■ Task details: Show each line of the data below that has the string "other" in it.

Dataset items:
────────────────────
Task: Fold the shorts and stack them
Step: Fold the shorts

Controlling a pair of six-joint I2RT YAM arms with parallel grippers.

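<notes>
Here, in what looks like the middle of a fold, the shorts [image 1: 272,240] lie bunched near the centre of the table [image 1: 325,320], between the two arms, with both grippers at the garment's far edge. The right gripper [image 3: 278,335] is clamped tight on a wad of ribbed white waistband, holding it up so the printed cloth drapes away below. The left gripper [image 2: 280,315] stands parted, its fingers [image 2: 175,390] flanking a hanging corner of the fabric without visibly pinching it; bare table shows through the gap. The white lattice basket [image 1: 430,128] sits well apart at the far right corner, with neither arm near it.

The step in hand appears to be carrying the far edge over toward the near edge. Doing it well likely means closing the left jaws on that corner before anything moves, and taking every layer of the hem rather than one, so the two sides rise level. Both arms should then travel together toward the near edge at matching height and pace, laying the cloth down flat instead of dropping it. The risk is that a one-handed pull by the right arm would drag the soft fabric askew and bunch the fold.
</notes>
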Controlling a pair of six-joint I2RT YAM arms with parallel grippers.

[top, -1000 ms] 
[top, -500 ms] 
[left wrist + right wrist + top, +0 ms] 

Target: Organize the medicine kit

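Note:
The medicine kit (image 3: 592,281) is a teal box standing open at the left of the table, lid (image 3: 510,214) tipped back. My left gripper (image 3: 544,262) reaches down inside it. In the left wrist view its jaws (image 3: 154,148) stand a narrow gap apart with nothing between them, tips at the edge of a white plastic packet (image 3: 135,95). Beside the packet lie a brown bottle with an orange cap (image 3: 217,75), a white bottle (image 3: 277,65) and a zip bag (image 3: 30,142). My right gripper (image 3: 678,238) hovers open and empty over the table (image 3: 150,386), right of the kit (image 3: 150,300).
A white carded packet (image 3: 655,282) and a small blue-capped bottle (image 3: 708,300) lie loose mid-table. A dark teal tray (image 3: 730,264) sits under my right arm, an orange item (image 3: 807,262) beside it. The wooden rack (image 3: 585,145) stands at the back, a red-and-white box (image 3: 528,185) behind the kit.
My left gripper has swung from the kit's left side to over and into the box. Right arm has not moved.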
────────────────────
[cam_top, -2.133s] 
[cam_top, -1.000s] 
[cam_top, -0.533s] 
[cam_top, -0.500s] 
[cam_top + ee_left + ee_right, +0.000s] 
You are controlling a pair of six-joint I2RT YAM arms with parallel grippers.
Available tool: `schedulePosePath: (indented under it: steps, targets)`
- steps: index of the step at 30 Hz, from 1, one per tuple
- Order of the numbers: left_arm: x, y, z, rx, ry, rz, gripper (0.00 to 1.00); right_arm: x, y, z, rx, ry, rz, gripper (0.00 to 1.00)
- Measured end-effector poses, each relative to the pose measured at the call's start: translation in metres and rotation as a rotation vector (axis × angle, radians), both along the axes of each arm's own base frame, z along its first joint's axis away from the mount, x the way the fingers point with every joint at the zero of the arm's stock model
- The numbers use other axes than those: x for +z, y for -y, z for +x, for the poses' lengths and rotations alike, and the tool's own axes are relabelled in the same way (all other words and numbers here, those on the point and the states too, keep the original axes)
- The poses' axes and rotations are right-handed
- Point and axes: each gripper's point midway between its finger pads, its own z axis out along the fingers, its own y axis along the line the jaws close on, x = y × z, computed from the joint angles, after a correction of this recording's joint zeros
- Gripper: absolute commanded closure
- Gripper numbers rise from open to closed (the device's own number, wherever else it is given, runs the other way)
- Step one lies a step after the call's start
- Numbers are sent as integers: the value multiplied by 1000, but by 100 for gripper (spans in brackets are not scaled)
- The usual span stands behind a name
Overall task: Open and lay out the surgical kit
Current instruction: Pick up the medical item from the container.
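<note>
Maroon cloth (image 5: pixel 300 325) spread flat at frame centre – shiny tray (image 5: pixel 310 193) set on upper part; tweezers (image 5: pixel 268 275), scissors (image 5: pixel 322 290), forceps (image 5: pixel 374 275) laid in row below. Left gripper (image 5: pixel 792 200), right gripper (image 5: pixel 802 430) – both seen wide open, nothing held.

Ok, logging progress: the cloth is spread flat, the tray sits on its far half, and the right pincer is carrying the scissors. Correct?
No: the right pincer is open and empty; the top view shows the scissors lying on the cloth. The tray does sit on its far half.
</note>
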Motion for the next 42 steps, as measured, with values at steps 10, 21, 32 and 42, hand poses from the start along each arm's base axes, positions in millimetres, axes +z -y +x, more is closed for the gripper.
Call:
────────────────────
■ Task response:
- The numbers use other axes than those: x for +z, y for -y, z for +x, for the poses' lengths and rotations alike, and the tool's own axes are relabelled in the same way (all other words and numbers here, those on the point and the states too, keep the original axes)
- Gripper numbers rise from open to closed (the device's own number, wherever else it is given, runs the other way)

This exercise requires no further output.